- _Aim of the task_
Search each line below for the word "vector" and list those that contain it.

*** Data provided

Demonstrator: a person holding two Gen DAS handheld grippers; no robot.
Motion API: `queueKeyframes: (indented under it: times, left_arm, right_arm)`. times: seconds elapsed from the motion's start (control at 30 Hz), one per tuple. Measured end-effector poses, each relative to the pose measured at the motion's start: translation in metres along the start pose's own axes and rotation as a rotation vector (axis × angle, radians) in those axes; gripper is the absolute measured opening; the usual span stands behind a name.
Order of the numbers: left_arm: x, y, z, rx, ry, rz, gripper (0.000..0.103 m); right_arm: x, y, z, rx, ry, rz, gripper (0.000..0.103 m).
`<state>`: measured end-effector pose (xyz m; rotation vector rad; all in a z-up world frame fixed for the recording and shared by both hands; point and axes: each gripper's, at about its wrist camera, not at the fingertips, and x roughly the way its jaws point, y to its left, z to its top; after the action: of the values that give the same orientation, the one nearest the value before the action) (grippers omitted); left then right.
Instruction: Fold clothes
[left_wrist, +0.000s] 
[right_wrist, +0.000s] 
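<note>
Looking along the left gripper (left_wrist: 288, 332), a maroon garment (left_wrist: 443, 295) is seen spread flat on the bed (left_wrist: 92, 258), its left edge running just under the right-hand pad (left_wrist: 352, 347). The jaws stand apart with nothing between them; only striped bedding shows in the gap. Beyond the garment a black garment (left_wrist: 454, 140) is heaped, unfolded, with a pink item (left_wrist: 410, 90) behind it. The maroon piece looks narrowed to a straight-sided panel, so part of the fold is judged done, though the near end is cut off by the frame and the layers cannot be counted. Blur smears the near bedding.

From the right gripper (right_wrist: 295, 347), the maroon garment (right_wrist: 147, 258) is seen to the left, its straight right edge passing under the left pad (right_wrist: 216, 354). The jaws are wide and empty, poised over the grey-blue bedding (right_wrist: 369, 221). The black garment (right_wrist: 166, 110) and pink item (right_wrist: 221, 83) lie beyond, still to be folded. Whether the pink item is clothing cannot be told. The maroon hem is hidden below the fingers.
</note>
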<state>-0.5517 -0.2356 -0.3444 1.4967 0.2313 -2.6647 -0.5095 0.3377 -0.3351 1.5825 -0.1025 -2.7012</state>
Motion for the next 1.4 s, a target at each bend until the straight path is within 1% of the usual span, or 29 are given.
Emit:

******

- _The completed task_
Motion API: `queueKeyframes: (indented under it: times, left_arm, right_arm)`. times: seconds elapsed from the motion's start (control at 30 Hz), one per tuple. Measured end-effector poses, each relative to the pose measured at the motion's start: translation in metres along the start pose's own axes and rotation as a rotation vector (axis × angle, radians) in those axes; gripper is the absolute measured opening; the usual span stands behind a name.
`<state>`: measured end-effector pose (xyz m; rotation vector rad; all in a z-up world frame fixed for the recording and shared by both hands; point and axes: each gripper's, at about its wrist camera, not at the fingertips, and x roughly the way its jaws point, y to its left, z to its top; after the action: of the values that give the same orientation, the one nearest the value before the action) (grippers omitted); left then right.

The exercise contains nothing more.